Work order: Retype the entries exactly; omit all pictures.
-- Opening Marker --
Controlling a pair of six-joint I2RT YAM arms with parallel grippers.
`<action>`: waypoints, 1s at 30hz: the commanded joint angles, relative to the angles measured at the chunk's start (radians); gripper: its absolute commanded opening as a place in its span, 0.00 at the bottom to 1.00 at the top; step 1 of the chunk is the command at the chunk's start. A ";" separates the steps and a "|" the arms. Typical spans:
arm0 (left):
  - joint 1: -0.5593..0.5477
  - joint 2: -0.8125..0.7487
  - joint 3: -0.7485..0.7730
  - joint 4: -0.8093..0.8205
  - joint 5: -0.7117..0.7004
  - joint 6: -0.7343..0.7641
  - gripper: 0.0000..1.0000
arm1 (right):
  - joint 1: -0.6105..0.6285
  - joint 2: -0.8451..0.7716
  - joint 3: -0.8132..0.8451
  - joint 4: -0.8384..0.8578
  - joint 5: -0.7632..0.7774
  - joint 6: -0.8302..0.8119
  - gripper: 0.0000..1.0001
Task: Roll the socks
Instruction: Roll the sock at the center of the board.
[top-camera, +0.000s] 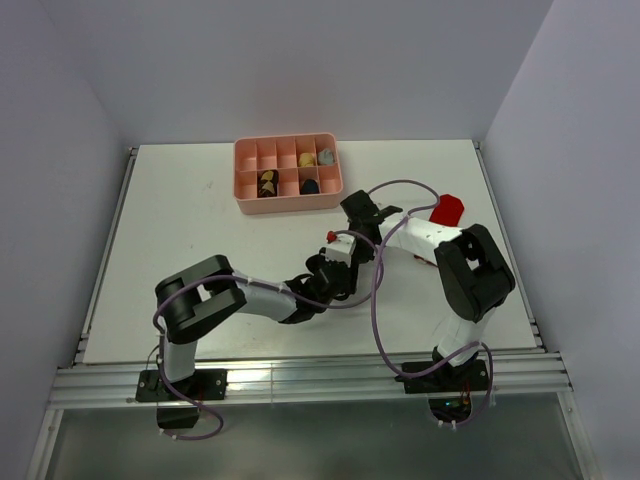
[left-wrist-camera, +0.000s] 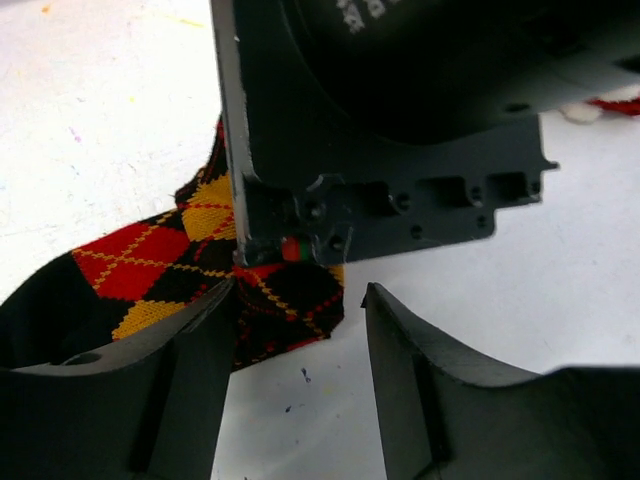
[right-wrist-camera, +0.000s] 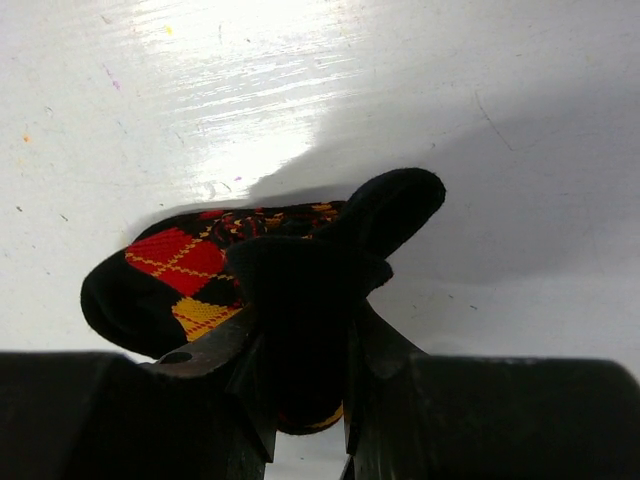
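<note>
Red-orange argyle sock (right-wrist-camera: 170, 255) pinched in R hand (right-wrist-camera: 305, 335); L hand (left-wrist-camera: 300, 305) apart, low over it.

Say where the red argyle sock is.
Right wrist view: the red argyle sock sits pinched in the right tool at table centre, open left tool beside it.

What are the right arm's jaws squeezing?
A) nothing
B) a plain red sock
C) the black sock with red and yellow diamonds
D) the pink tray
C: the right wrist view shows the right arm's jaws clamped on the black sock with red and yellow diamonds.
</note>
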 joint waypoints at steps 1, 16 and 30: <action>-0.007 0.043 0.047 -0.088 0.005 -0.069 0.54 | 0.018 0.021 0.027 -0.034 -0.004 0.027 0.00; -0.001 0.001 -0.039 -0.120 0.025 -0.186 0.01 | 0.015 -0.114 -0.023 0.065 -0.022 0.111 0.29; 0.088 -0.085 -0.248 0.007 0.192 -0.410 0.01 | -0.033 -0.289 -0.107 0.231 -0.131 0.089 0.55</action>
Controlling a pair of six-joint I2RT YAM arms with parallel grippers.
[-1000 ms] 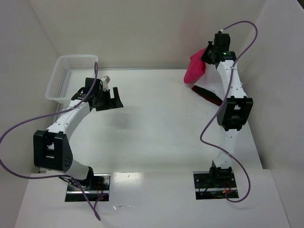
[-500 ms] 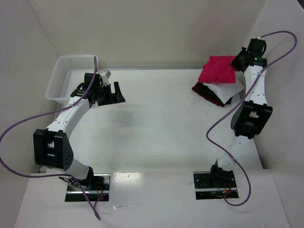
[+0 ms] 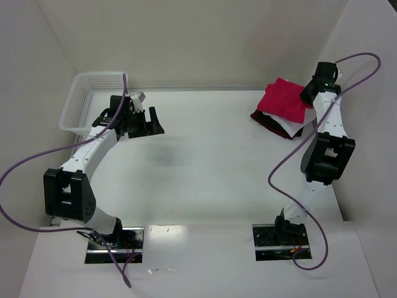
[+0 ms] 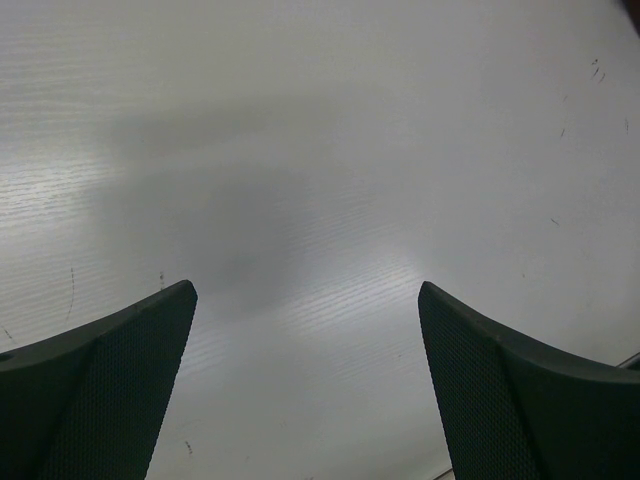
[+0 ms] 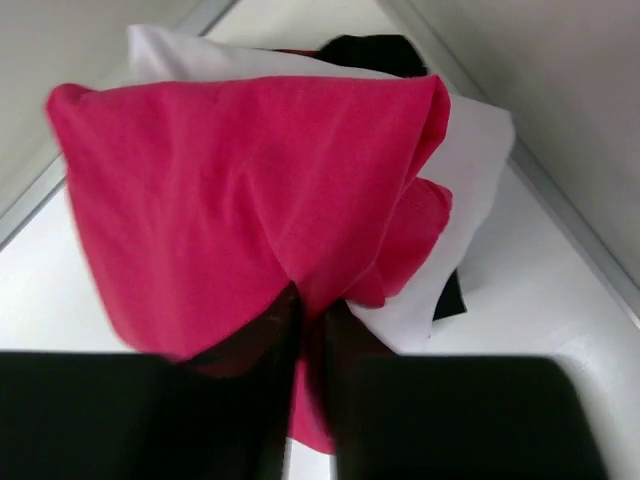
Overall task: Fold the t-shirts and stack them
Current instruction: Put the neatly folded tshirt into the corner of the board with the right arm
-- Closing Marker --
Exercise response:
Controlling a pair of six-joint I2RT YAM arms with parallel grippers.
`<action>`: waypoints, 1s at 30hz: the commanded joint angles, relative to the angles measured at the chunk's start (radians); gripper: its absolute commanded opening as a place in its span, 0.00 at the bottom to 1.00 at the top; step 1 of the chunk is the command at the chunk's start. A ";" separates the steps and a "|" the arms. Typical spans:
arm0 (left):
  - joint 1: -0.5593..0.5477
  - joint 2: -0.8125..0.7487
  - joint 3: -0.7485..0.7730
  - joint 4: -0.8093..0.8205
  - joint 5: -0.7117..0.7004
  - joint 6: -0.7343..0.7641
  - gripper: 0.0000..1.0000
arm1 (right):
  - joint 1: -0.6105..0.6285
  - joint 2: -0.8451..0.7716
  - joint 3: -0.8132..0.8451
  - joint 4: -0.8384..0.8578
  - joint 5: -0.7632..0.7774
  - joint 6: -0.8302..0.8119
  - gripper: 0.0000..1.0001
Task: Roll the socks
Instruction: Roll the sock at the center of the board.
[top-camera, +0.000s] 
[left-wrist-camera, +0.000s] 
[right-wrist-camera, +0.000s] 
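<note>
Red-orange argyle sock (right-wrist-camera: 170, 255) pinched in R hand (right-wrist-camera: 305, 335); L hand (left-wrist-camera: 300, 305) apart, low over it.

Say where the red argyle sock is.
Right wrist view: the red argyle sock sits pinched in the right tool at table centre, open left tool beside it.

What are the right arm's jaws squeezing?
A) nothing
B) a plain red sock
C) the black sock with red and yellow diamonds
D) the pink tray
C: the right wrist view shows the right arm's jaws clamped on the black sock with red and yellow diamonds.
</note>
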 joint waypoints at steps 1, 16 and 30: <action>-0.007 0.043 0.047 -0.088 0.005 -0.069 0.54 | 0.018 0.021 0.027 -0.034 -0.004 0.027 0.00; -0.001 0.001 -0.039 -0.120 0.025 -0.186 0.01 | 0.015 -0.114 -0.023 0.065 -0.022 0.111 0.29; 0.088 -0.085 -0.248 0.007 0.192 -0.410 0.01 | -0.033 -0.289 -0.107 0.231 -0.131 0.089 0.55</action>
Controlling a pair of six-joint I2RT YAM arms with parallel grippers.
[-1000 ms] 
[-500 ms] 
[+0 ms] 
[+0 ms] 
[+0 ms] 
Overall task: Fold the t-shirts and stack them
Current instruction: Put the neatly folded tshirt into the corner of the board with the right arm

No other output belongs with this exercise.